From the first line of the listing below, retype each line up to and including the one with "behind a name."; pictures stay out.

## Exercise data

#####

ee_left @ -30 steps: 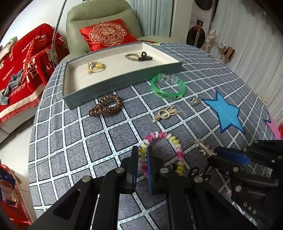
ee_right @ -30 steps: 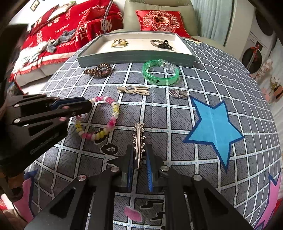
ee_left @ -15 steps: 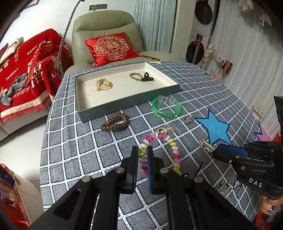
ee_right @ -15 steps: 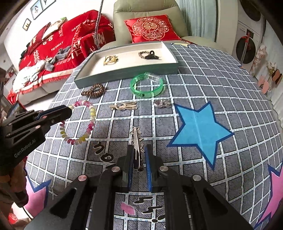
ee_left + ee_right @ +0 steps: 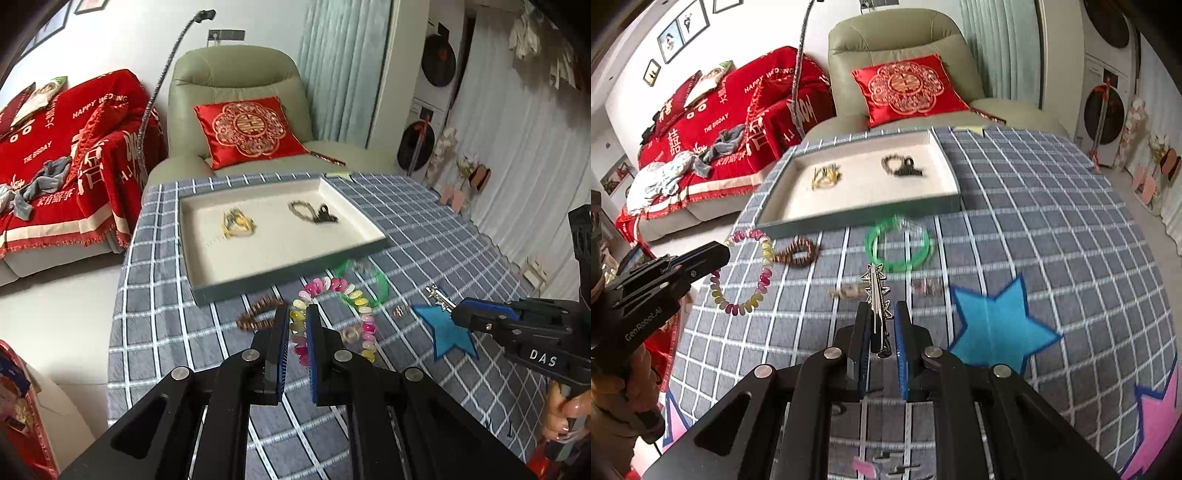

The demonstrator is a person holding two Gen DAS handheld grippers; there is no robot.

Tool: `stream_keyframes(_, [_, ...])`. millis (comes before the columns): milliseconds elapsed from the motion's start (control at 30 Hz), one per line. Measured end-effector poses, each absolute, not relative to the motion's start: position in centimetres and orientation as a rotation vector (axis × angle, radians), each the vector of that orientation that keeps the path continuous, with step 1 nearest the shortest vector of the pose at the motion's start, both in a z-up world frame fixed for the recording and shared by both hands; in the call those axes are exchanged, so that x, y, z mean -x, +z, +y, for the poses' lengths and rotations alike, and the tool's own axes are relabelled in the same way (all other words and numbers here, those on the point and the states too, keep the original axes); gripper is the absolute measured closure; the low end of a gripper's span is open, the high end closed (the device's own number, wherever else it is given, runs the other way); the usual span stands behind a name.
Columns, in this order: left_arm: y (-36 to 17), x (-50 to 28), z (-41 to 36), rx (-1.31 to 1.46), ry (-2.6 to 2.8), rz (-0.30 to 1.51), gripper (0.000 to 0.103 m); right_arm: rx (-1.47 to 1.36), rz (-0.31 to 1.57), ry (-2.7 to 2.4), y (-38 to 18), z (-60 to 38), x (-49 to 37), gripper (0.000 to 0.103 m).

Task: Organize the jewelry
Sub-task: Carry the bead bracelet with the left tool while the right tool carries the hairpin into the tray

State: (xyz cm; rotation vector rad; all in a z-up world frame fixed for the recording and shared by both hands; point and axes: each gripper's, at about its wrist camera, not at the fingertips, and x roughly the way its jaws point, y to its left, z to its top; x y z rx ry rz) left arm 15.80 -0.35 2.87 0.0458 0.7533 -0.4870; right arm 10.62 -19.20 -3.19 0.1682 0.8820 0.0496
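Observation:
My left gripper (image 5: 296, 325) is shut on a pink, yellow and white bead bracelet (image 5: 360, 300) and holds it above the checked tablecloth; the bracelet also shows hanging in the right wrist view (image 5: 764, 273). My right gripper (image 5: 882, 325) is shut on a silver hair clip (image 5: 877, 291), lifted off the cloth; the clip shows in the left wrist view (image 5: 439, 297). The grey-green tray (image 5: 295, 266) with a cream lining lies ahead, holding a gold piece (image 5: 236, 223) and a dark bracelet with a black claw clip (image 5: 314, 212).
On the cloth before the tray lie a brown spiral hair tie (image 5: 798, 253), a green bangle (image 5: 897, 245), a beige clip (image 5: 846, 291) and a small silver piece (image 5: 927, 286). A green armchair (image 5: 236, 92) and red-covered sofa (image 5: 55, 155) stand beyond the table.
Both grippers have risen and moved toward the tray, carrying the bead bracelet and the silver clip up off the cloth.

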Motion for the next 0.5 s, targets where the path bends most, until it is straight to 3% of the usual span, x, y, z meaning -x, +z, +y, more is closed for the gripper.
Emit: stream_keyframes(500, [4.9, -22.4, 0.5, 0.009, -0.429, 0.720, 0.079, -0.170, 0.840, 0.088, 0.6, -19.8, -18.9, 0.089])
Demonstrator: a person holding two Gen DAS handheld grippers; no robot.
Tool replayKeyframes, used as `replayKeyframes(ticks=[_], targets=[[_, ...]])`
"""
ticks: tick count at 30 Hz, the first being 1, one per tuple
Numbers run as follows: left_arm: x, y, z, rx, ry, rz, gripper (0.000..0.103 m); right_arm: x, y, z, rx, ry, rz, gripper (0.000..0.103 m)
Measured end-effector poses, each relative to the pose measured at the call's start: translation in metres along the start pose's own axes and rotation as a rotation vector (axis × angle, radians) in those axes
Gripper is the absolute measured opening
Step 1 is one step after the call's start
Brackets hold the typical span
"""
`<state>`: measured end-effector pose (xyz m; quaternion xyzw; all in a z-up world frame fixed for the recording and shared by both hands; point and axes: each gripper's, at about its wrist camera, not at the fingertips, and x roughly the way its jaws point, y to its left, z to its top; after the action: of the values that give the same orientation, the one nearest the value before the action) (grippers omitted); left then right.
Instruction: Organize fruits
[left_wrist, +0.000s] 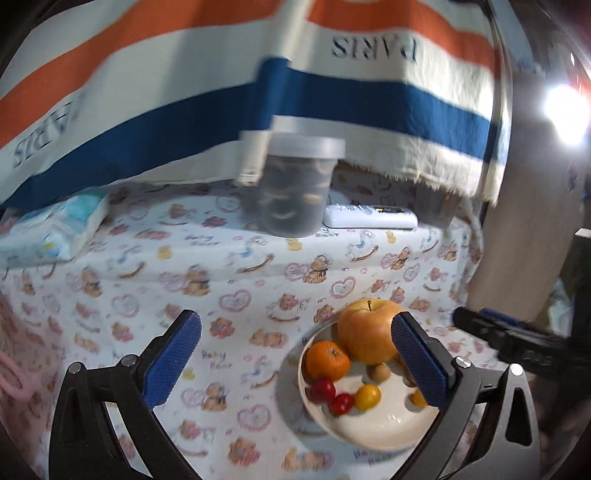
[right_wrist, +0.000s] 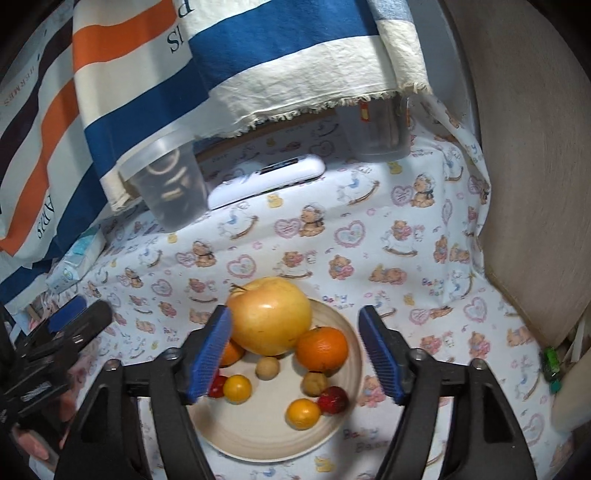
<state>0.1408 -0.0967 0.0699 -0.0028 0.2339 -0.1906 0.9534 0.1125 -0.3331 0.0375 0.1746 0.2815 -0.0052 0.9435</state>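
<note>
Both pairs of fingers stand apart and grip nothing: the right gripper (right_wrist: 295, 347) hangs above the plate (right_wrist: 354, 332) with its blue fingers (right_wrist: 210, 350) well spread, the apple (right_wrist: 269, 314) and the fruit below it showing between them but touched by neither, while the left gripper (left_wrist: 295, 363) is spread wide over the bare cloth just beside the plate (left_wrist: 388, 421), its right finger (left_wrist: 421, 358) crossing in front of the apple (left_wrist: 365, 330) in that view. On the plate, which sits toward the near right part of the desk (right_wrist: 406, 229), lie the apple at the far side, an orange (right_wrist: 322, 349) beside it, a second orange (left_wrist: 327, 360) on the other flank, two yellow tomatoes (right_wrist: 237, 388), red tomatoes (right_wrist: 333, 400) and two small brown round fruits (right_wrist: 267, 368). Judging from this, the gathering step looks finished or close to it, since no loose fruit shows on the cloth. Further out, toward the far edge, stand a lidded clear tub (left_wrist: 295, 188), a white remote control (right_wrist: 266, 181), a clear cup (right_wrist: 376, 129) and a tissue pack (left_wrist: 55, 232) at the left. The next move probably calls for lifting both grippers clear without brushing the apple, or checking for any fruit out of view.
</note>
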Motion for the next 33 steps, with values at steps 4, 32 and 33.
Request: replayKeyframes(ticks=[4, 32, 33], targets=[[-0.029, 0.007, -0.01, 0.039, -0.088, 0.062, 0.102, -0.002, 0.014, -0.005, -0.053, -0.03, -0.011, 0.079], [-0.038, 0.063, -0.071, -0.008, -0.213, 0.21, 0.102, 0.002, 0.063, -0.046, -0.236, -0.156, -0.007, 0.102], [-0.036, 0.063, -0.073, -0.01, -0.209, 0.21, 0.102, 0.003, 0.062, -0.047, -0.227, -0.159, -0.007, 0.102]])
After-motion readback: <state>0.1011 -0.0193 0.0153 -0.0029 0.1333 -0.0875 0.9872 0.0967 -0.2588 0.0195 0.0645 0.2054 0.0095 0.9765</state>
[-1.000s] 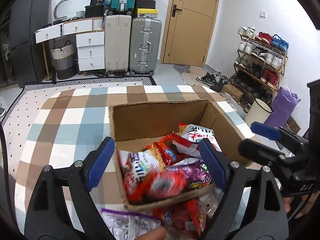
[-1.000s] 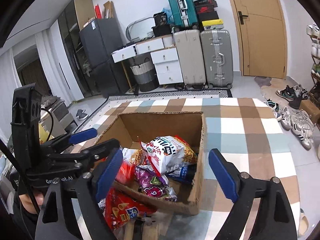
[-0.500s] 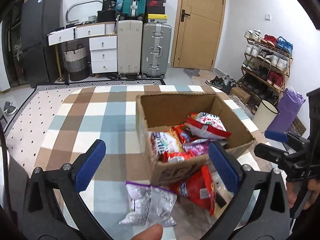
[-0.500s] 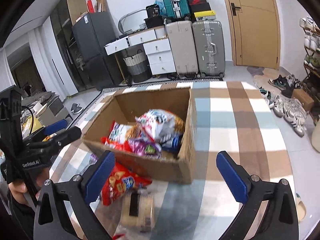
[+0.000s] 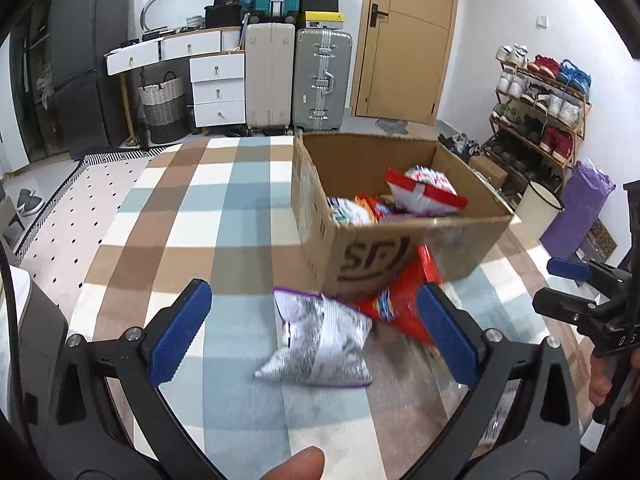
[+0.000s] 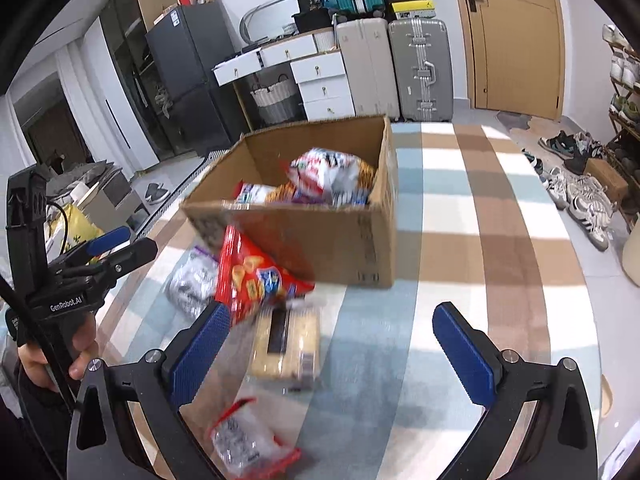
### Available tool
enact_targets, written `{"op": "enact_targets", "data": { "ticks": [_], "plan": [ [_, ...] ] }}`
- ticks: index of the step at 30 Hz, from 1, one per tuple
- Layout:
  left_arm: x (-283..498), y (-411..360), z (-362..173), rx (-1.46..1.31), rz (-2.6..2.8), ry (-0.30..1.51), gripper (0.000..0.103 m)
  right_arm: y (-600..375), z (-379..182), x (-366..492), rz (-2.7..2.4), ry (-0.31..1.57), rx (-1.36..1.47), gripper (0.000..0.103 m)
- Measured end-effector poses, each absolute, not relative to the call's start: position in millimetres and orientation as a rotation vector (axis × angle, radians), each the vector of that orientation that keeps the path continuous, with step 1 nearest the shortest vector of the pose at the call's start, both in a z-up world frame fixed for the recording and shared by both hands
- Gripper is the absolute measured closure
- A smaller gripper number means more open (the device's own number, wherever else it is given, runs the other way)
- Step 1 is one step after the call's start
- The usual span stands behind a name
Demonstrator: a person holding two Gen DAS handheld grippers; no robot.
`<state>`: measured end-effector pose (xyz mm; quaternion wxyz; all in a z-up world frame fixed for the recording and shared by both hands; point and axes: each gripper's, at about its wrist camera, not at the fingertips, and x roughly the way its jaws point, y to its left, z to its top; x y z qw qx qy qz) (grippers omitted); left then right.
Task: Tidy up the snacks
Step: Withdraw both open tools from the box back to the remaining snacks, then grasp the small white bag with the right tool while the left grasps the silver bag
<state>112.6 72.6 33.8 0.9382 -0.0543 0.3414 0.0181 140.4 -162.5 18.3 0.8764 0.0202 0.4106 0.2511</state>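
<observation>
A cardboard box (image 5: 404,252) (image 6: 348,248) stands on the checked tablecloth with several snack bags inside. In front of it lie a silver-and-purple bag (image 5: 320,344) (image 6: 192,280), a red snack bag (image 5: 404,296) (image 6: 252,276), a tan cracker pack (image 6: 286,344) and a clear red-edged packet (image 6: 248,444). My left gripper (image 5: 314,334) is open and empty, just above the silver bag. My right gripper (image 6: 330,352) is open and empty over the cracker pack.
The checked cloth (image 5: 192,216) spreads left of the box. Suitcases (image 5: 298,76), a white drawer unit (image 5: 216,88), a door (image 5: 404,36) and a shoe rack (image 5: 540,108) stand behind. A purple bag (image 5: 576,208) and bin (image 5: 538,210) sit on the right.
Both grippers have pulled back and up from the box. More loose snacks in front of the box have come into view. Both stayed open.
</observation>
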Motion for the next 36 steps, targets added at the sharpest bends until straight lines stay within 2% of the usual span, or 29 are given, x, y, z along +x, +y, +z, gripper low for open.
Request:
{"op": "enact_targets", "data": {
  "ticks": [22, 36],
  "plan": [
    [80.3, 68.1, -27.7, -0.200, 0.078, 0.839, 0.001, -145.1, -38.2, 73.1, 0.692, 1.028, -0.107, 0.000],
    [80.3, 66.5, -54.2, -0.223, 0.100, 0.887, 0.001, -127.2, -51.7, 71.1, 0.738, 1.029, -0.210, 0.002]
  ]
}}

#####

## Exercise result
ee_left @ -30 steps: 
ee_right @ -30 steps: 
ee_left @ -15 steps: 
ee_right @ -15 steps: 
ee_left + ee_right @ +0 steps: 

The demonstrator is a person holding two Gen DAS handheld grippers; there is no robot.

Tool: `stream_keyframes(_, [_, ...])`. millis (comes before the columns): milliseconds elapsed from the motion's start (control at 30 Hz), one per line. Measured end-effector poses, each absolute, not relative to the motion's start: position in centimetres and orientation as a rotation vector (axis × angle, radians), each the vector of that orientation that keeps the path continuous, with step 1 nearest the shortest vector of the pose at the motion's start, both in a z-up world frame fixed for the recording and shared by both hands; in the call those axes are exchanged, so that x, y, z mean -x, +z, +y, for the poses' lengths and rotations alike, and the tool's own axes are relabelled in the same way (all other words and numbers here, those on the point and the states too, keep the original axes); gripper is the absolute measured closure; the low end of a gripper's span is open, the high end closed (the device's own number, wherever else it is given, runs the other way); the usual span stands behind a name.

No other output is expected for this exercise.